You project yourself into his future, one day from now, then ten months, ten years, trying to catch a glimpse of yourself, a morsel of regret, a chance encounter, a random, straying recollection, but you only find a scented trail of sex, an amalgam of your metamorphosed self and other women surfacing now and then above the obscene and overlapping fantasies he will conjure during masturbation. He will not remember your love letters, or the gifts you could not afford to buy him (the list of which is painfully remembered in your credit card debt), or the poem that you wrote for him last Christmas, or even the cold words with which he put an end to months of your best efforts. He may, however, remember your blowjobs.

This thought becomes a pallid consolation: the troglodyte woman may not have been as memorable in bed.

So, let that-road-trick-with-the-long-red-nails have him, you tell yourself. She has gained nothing, really. Like you, she has left her self-respect hanging like a hat on someone’s cock. Unlike you, she has forgotten where she’s left it. You cling to that one consolation, a leaky float through a seaquake.
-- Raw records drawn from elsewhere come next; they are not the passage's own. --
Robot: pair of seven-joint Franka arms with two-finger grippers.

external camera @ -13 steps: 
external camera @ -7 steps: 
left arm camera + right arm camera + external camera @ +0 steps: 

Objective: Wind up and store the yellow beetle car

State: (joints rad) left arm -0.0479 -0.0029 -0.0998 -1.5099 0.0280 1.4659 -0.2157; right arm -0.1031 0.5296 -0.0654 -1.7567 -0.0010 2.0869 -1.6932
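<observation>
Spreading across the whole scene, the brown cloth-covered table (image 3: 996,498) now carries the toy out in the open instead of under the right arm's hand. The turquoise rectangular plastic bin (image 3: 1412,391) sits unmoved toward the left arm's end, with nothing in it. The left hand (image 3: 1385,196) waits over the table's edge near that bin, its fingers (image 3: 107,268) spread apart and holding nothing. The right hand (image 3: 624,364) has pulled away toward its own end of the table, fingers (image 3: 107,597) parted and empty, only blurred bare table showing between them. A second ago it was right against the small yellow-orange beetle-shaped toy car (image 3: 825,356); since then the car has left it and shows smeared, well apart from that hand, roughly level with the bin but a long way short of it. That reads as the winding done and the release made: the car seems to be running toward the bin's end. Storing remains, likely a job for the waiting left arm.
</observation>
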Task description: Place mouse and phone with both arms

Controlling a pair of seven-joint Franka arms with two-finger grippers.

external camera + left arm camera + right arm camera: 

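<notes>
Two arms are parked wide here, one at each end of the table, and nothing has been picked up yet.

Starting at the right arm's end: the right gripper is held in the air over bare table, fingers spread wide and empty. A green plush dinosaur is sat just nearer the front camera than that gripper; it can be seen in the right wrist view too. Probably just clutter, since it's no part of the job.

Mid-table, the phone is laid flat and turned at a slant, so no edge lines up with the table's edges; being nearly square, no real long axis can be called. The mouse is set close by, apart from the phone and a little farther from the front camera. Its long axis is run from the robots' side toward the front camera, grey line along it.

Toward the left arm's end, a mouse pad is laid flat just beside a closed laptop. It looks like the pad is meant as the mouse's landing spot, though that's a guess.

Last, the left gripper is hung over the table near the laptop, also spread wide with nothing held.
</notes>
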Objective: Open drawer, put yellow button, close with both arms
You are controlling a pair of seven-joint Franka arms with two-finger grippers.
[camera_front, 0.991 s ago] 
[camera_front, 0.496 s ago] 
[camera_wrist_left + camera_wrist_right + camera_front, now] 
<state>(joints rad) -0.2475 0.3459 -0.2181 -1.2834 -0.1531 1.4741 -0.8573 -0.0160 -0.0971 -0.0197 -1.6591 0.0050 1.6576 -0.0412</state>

That, and other small bits of pride, will carry you through your fitful nights.

You close your eyes and try to imagine the beginning of your love together. But soon enough he returns to you another way: breathless, he kisses your lips, and you, you run a hand through his hair, and gently, almost afraid, you tell him, “I want you to know that I’m crazy about you.” He tilts his head enough so that your fingers have to untangle from his hair, and he says, “That’s a nice thing to know.” Only now you hear behind the words: he doesn’t love you, but he accepts whatever bit of yourself you are willing to spare. The meaning of that moment must have slipped away from you between the pauses, the breathing, the light, almost ethereal pressure of your fingers on his ear. Now you see. At the door, a moment later, he hugs the other woman, his body pressed against hers, his arms cradling her gently. The only surprise you feel is that you could have fooled yourself so long.

In some future life, ten years ahead, in some idyllic moment that you imagine spent at the side of a good man, a professor of literature perhaps, your new husband, who strokes your hand as you listen to Bessy Smith and sip French chardonnay in your candle-lit living room -- in that warm, fuzzy projection of your future self, this incident will seem funny to you, and the other woman, you will pity her then as much as you pity yourself now.

But love does not go out of you in one day. You promise yourself you can be patient. You toss and turn in the sweat and scent of your self-betrayal knowing that once you intoxicated your good senses with a liquorish dream and gave yourself up to a poisonous addiction. There will be an end to your craving. But for a while, at least, you will console yourself with the dream of the sleepless.